▸ **PROMPT**
Give back the records in full, with every line exactly as it was.
** Opening INFORMATION GIVEN block **
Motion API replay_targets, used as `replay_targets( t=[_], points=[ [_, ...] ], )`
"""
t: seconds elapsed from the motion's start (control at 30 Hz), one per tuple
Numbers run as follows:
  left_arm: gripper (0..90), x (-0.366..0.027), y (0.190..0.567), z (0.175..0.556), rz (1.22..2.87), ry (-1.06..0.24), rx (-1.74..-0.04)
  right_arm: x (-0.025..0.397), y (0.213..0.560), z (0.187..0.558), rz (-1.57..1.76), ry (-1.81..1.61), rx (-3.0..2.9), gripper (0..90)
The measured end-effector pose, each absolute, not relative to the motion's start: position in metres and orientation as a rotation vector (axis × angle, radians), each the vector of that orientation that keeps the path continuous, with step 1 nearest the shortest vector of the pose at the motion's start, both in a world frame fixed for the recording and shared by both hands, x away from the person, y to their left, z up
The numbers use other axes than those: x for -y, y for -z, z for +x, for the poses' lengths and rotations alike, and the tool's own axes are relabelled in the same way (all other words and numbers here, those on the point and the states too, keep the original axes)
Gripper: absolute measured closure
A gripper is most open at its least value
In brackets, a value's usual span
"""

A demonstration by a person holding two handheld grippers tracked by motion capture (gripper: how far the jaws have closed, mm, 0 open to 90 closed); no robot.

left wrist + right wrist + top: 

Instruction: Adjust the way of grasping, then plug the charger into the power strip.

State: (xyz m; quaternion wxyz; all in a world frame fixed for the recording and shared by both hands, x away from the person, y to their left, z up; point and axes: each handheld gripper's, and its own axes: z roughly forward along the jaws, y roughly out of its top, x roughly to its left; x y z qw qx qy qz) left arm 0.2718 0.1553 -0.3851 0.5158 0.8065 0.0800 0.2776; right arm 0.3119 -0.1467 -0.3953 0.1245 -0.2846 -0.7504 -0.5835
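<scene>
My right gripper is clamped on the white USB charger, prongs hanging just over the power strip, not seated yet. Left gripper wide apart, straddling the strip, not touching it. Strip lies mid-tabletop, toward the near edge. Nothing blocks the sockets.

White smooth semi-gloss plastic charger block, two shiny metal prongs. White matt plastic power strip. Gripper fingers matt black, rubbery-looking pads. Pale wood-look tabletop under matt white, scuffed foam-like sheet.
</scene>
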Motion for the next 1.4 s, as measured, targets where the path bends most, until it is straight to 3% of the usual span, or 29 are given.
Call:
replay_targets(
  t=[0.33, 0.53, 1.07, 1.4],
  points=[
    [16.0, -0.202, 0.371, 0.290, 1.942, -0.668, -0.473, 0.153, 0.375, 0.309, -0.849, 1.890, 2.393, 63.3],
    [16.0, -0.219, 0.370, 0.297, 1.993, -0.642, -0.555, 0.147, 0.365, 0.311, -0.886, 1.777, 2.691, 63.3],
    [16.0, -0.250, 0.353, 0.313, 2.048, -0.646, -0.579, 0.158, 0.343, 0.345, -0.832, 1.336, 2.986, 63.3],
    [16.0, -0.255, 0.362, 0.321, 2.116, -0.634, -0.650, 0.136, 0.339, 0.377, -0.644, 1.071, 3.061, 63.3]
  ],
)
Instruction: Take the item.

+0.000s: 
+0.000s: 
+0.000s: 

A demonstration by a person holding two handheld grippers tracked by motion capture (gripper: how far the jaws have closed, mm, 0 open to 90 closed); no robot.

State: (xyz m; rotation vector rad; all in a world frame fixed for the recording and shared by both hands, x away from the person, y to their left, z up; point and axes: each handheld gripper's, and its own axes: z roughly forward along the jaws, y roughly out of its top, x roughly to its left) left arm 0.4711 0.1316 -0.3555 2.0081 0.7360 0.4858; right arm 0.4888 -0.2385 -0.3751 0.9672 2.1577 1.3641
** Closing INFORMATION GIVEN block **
▸ **EXPECTED OUTPUT**
Motion API replay_targets, used as `replay_targets( t=[_], points=[ [_, ...] ], )`
"""
t: seconds elapsed from the motion's start (control at 30 Hz), one per tuple
Numbers run as follows:
  left_arm: gripper (0..90), x (-0.366..0.027), y (0.190..0.567), z (0.175..0.556), rz (1.22..2.87), ry (-1.06..0.24), rx (-1.74..-0.04)
  right_arm: x (-0.025..0.397), y (0.213..0.560), z (0.187..0.558), rz (-1.57..1.76), ry (-1.81..1.61), rx (-3.0..2.9), gripper (0..90)
The measured end-effector pose, each absolute, not relative to the motion's start: position in metres and orientation as a rotation vector (axis × angle, radians), each the vector of that orientation that keeps the path continuous, with step 1 nearest the shortest vector of the pose at the motion's start, both in a world frame fixed for the recording and shared by both hands, x away from the person, y to their left, z up
The numbers use other axes than those: x for -y, y for -z, z for +x, for the poses' lengths and rotations alike, and the tool's own axes are relabelled in the same way (all other words and numbers here, those on the point and the states too, keep the original axes)
Gripper: absolute measured closure
A gripper is most open at its least value
In brackets, a value's usual span
"""

A demonstration by a person holding two handheld grippers tracked by motion capture (gripper: how far the jaws have closed, mm, 0 open to 90 closed); no robot.

left wrist + right wrist + top: 

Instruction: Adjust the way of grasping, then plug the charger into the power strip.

State: (xyz m; quaternion wxyz; all in a world frame fixed for the recording and shared by both hands, x away from the person, y to their left, z up; point and axes: each handheld gripper's, and its own axes: z roughly forward along the jaws, y roughly out of its top, x roughly to its left; x y z qw qx qy qz) left arm 0.2718 0.1553 -0.3851 0.5158 0.8065 0.0800 0.2776; right arm 0.3119 -0.1467 -0.3953 0.1245 -0.2846 -0.7504 -0.5835
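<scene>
My right gripper is clamped on the white USB charger, prongs hanging just over the power strip, not seated yet. Left gripper wide apart, straddling the strip, not touching it. Strip lies mid-tabletop, toward the near edge. Nothing blocks the sockets.

White smooth semi-gloss plastic charger block, two shiny metal prongs. White matt plastic power strip. Gripper fingers matt black, rubbery-looking pads. Pale wood-look tabletop under matt white, scuffed foam-like sheet.
</scene>
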Motion for the next 1.4 s, as measured, targets where the path bends most, until it is straight to 3% of the usual span, or 29 are given.
Call:
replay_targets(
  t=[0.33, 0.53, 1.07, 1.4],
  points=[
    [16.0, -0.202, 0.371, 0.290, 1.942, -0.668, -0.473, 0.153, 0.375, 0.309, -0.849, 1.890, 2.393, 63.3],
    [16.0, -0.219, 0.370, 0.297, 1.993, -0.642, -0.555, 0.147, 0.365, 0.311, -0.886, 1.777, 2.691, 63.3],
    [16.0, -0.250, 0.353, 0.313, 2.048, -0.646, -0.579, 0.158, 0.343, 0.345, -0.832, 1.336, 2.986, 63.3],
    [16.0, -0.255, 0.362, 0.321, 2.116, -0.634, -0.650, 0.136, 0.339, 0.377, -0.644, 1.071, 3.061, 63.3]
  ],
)
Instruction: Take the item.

+0.000s: 
+0.000s: 
+0.000s: 

A demonstration by a person holding two handheld grippers tracked by motion capture (gripper: how far the jaws have closed, mm, 0 open to 90 closed); no robot.

State: (xyz m; rotation vector rad; all in a world frame fixed for the recording and shared by both hands, x away from the person, y to their left, z up; point and axes: each handheld gripper's, and its own axes: z roughly forward along the jaws, y roughly out of its top, x roughly to its left) left arm 0.4711 0.1316 -0.3555 2.0081 0.7360 0.4858; right arm 0.4888 -0.2385 -0.3751 0.9672 2.1577 1.3641

The full answer has now been given.